> **Problem statement**
Only the lines from the one containing "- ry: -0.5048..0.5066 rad" through the one containing "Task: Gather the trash" should be printed, exactly as they appear below, with both ends included.

┄┄┄┄┄┄┄┄┄┄┄┄┄┄┄┄┄┄┄┄

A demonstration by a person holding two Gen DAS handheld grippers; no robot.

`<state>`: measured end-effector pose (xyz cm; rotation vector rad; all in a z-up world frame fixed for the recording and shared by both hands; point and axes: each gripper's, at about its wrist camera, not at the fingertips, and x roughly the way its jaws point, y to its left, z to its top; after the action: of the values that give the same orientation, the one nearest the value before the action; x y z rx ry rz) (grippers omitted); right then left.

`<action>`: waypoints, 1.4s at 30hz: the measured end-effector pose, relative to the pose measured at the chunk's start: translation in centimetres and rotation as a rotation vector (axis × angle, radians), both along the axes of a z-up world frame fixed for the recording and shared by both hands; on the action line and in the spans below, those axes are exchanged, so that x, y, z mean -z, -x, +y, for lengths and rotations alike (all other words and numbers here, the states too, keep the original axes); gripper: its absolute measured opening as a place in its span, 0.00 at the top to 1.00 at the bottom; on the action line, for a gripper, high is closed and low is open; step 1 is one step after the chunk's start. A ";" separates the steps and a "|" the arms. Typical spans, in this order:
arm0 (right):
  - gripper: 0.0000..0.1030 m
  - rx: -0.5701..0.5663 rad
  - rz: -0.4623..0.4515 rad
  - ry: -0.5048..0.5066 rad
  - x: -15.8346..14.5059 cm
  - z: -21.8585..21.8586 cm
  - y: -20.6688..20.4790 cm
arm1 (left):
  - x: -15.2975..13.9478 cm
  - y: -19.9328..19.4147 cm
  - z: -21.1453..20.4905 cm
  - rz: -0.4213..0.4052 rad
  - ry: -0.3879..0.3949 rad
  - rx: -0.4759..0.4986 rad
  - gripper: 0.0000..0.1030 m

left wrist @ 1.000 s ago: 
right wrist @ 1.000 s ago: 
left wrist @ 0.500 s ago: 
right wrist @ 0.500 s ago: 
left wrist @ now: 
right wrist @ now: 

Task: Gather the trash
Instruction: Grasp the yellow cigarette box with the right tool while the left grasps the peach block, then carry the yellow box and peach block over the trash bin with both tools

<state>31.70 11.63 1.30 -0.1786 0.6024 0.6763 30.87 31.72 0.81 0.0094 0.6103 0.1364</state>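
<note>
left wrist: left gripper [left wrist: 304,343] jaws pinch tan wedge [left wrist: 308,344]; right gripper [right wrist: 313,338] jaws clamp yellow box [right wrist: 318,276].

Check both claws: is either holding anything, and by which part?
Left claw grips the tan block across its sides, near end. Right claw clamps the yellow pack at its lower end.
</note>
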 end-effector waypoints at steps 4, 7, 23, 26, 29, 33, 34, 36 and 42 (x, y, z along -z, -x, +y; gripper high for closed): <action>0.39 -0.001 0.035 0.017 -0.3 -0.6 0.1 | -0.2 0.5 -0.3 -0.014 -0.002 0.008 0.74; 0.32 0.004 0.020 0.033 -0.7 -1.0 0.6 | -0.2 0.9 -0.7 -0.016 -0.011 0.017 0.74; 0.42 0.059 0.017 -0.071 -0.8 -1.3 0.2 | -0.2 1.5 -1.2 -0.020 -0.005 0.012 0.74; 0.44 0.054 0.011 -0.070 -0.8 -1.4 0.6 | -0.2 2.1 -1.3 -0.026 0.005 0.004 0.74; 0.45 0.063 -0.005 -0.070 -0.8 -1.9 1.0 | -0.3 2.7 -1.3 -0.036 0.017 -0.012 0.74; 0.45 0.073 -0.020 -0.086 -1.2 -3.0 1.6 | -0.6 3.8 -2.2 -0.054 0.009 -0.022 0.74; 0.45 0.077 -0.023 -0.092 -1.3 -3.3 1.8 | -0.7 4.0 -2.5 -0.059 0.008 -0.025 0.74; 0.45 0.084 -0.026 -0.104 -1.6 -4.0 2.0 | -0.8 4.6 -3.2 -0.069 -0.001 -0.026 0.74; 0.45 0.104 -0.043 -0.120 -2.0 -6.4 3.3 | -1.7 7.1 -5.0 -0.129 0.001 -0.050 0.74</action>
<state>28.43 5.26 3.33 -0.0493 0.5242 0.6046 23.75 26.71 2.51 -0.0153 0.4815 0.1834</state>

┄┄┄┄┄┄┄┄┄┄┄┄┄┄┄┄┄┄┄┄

> **Result of this task**
  - ry: -0.5048..0.5066 rad
  - x: -15.8346..14.5059 cm
  - z: -21.8585..21.8586 cm
  - y: -20.6688..20.4790 cm
arm1 (left):
  - x: -15.2975..13.9478 cm
  - y: -19.9328..19.4147 cm
  - z: -21.1453..20.4905 cm
  - rz: -0.4213..0.4052 rad
  - ry: -0.3879..0.3949 rad
  - rx: -0.4759..0.4986 rad
  - gripper: 0.0000..0.1030 m

left wrist @ 1.000 s ago: 
right wrist @ 1.000 s ago: 
left wrist @ 0.500 s ago: 
right wrist @ 0.500 s ago: 
left wrist @ now: 
right wrist @ now: 

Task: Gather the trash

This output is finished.